Not all audiences deserve the same price, and your product architecture should stop pretending they do. A structured hierarchy (standard behavioural segments at the base, enriched first-party purchase and loyalty data in the middle, Booked Intent segments (confirmed, consented, visit-linked) as premium inventory) gives brands a clear rationale for premium pricing and a clear scale path for the rest of their plan.
Critically, Booked Intent is incremental, premium inventory, not a wholesale replacement for behavioural scale. Positioning it otherwise over-promises and invites the wrong commercial conversation. The right framing for brand partners: this is the top of the audience pyramid, not the whole pyramid.
5. Make the attribution loop the centrepiece of your brand partner story

The most powerful thing you can bring to a quarterly review is the full Booked → Attended → Purchased journey, confirmed at each step, with the limits of the chain clearly labelled. Not “perfect attribution” (nobody has that). A materially more complete, materially more defensible chain: attendance confirmation, purchase data, new-to-brand impact, basket uplift, tied back to the media exposure that triggered the booking.
When that evidence is on the table, the conversation becomes “how do we scale this CPM?”
The product brands are willing to pay more for
Think about what the full Booked Intent campaign journey looks like end to end. A brand triggers awareness at the moment of booking. The customer is nurtured with contextually relevant content in the days before their visit. In store, they arrive informed - the conversation goes deeper, and the purchase is driven by understanding rather than pressure. After the visit, the brand gets what most media can’t provide: observable outcomes tied to exposure. Attendance confirmed, purchase recorded, and basket uplift measured.
That’s the Trigger → Action → Nurture → Experience → Measure journey that Booked Intent makes possible. It’s a confirmed commercial journey, with provable touchpoints at each step.
The brands pushing hardest on CPM justification are asking for what every commercial media buyer has a right to ask for: proof that the investment did something real. Booked Intent won’t answer every question (no data layer does) but it answers more of them, more defensibly, than most audiences on the market today.
One question worth sitting with after you close this tab
Think about that last quarterly review where the CPM question came up. What did your answer rest on?

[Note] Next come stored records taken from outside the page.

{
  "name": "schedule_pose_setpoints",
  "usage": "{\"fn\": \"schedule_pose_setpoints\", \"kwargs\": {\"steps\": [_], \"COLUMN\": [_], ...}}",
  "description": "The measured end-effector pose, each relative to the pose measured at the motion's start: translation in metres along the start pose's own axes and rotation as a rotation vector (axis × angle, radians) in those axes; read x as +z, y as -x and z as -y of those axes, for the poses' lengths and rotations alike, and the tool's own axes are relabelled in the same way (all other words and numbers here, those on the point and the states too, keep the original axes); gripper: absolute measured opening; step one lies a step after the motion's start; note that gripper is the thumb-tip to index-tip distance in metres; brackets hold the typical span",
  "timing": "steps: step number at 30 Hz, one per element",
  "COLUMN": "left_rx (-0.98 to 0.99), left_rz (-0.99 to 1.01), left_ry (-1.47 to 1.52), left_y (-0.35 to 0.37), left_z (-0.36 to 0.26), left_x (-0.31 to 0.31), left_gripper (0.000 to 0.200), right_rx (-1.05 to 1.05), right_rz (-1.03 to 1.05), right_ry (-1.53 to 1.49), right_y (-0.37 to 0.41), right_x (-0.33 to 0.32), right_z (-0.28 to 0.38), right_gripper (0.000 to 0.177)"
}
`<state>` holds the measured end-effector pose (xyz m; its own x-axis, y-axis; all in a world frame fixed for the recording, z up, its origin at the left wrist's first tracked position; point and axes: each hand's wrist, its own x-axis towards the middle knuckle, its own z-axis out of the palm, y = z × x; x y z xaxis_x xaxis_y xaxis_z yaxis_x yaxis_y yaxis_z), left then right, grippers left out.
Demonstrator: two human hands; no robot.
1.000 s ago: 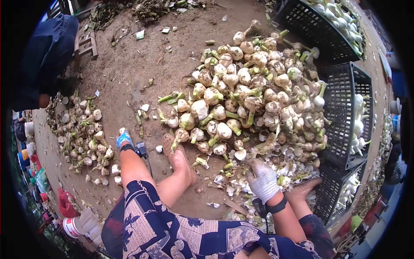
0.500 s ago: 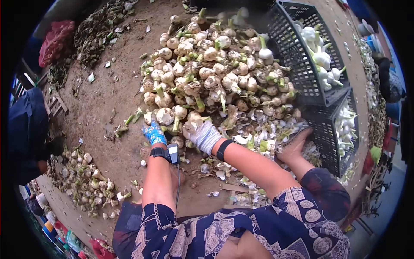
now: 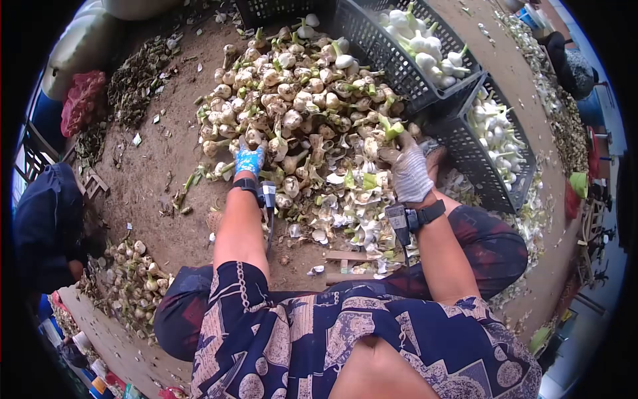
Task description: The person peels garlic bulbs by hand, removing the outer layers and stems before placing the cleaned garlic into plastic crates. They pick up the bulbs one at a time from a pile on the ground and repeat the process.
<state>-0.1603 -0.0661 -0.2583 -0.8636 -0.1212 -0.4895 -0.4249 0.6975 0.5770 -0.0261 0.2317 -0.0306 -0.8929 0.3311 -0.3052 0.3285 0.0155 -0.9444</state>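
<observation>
We get fairly bright, even light, with soft shadows among the heaped bulbs [image 3: 292, 120]. Our wide view bends the ground [image 3: 153, 199] toward black, bluish-fringed edges, where small things blur and dark clothes [image 3: 50, 213] lose detail.

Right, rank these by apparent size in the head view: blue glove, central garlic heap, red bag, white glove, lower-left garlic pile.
Largest to smallest:
1. Central garlic heap
2. Lower-left garlic pile
3. Red bag and white glove: too alike to rank
4. Blue glove
</observation>
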Motion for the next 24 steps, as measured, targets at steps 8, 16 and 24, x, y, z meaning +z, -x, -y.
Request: {"fn": "schedule_pose_setpoints", "kwargs": {"steps": [8, 16, 24], "left_rx": [0.264, 0.032, 0.161], "left_rz": [0.24, 0.062, -0.027], "left_ry": [-0.36, 0.143, 0.446], "left_y": [0.069, 0.188, 0.253], "left_z": [-0.018, -0.039, -0.061], "left_x": [-0.094, -0.188, -0.183], "left_gripper": [0.063, 0.046, 0.021], "right_rx": [-0.202, -0.594, -0.235], "right_rz": [0.107, 0.122, 0.496], "right_ry": [-0.372, 0.294, -0.795], "right_y": [0.145, 0.199, 0.214], "right_x": [-0.061, -0.077, -0.099], "right_z": [0.06, 0.1, 0.076], "right_gripper": [0.05, 0.046, 0.046]}}
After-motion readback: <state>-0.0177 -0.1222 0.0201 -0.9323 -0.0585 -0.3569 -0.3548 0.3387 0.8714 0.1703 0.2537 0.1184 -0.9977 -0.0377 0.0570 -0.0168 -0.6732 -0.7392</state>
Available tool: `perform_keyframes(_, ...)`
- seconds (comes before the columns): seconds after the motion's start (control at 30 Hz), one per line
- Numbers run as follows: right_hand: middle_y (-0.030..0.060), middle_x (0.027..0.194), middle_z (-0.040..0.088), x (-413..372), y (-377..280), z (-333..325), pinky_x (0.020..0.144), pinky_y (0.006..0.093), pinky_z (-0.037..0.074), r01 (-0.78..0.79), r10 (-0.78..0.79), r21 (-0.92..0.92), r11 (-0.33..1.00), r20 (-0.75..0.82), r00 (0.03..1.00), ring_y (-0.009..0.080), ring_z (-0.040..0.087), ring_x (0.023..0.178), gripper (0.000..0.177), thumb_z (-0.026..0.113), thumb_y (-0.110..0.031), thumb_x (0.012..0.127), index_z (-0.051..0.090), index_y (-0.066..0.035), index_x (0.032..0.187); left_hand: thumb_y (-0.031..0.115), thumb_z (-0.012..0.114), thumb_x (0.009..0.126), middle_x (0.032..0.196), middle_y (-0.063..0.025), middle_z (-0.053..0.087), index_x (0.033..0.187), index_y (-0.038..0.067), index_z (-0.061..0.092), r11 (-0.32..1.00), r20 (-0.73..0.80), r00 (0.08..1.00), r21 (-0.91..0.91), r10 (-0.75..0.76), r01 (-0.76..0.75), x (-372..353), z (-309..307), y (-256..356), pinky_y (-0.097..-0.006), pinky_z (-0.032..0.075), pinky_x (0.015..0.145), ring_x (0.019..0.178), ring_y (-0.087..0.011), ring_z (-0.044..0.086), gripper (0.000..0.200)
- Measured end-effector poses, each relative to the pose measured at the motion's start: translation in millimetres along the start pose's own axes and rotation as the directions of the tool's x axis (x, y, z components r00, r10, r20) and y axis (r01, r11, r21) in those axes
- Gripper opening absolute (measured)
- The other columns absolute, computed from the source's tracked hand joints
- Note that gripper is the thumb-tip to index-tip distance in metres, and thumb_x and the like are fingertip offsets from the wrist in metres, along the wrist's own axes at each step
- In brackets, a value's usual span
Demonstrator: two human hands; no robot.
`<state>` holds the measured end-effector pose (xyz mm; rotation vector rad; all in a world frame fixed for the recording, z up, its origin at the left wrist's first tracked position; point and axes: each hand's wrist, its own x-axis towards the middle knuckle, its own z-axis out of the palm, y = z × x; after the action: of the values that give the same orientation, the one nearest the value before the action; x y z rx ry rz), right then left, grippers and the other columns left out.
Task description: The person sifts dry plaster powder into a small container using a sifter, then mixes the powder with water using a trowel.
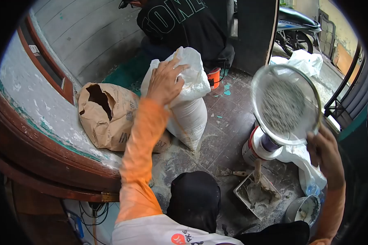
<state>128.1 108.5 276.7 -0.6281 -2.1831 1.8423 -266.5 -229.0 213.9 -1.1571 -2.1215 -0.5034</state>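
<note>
My left hand (164,83) grips the folded top of a white sack (188,118), its fingers curled over the rim. The full sack stands upright on the floor, mouth open. My right hand (326,153) is closed on the near edge of a round sieve (255,87), held out to the right. Grey sandy powder (283,105) lies in the mesh, slightly blurred. Beneath the sieve stands a white and red bucket (253,149), its top partly hidden by the sieve.
A torn brown paper bag (110,126) leans by the wall on the left. A mortar tray (259,196), a putty knife (237,173) and a metal pot (302,210) sit on the dusty floor. Ahead, a person in black (184,32) crouches near an orange bucket (214,79).
</note>
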Motion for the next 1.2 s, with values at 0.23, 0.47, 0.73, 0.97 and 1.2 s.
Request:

If it was reach, impression share, and modelled attribution, that answer is getting harder to land. It’s not wrong for brands to push back, they’re responding to an audience quality problem that most RMNs haven’t yet addressed at a structural level.
The networks that win the next wave of brand investment will have the most honest audiences. Segments built on what customers have actively told them, tied to real-world store visits and real purchases, priced as a premium layer that earns its premium.
That’s what improving retail media audience quality actually means. Not better modelling. Better signals - layered on top of the scale inference still provides. The strongest signal still remains a customer who has already told you they’re coming.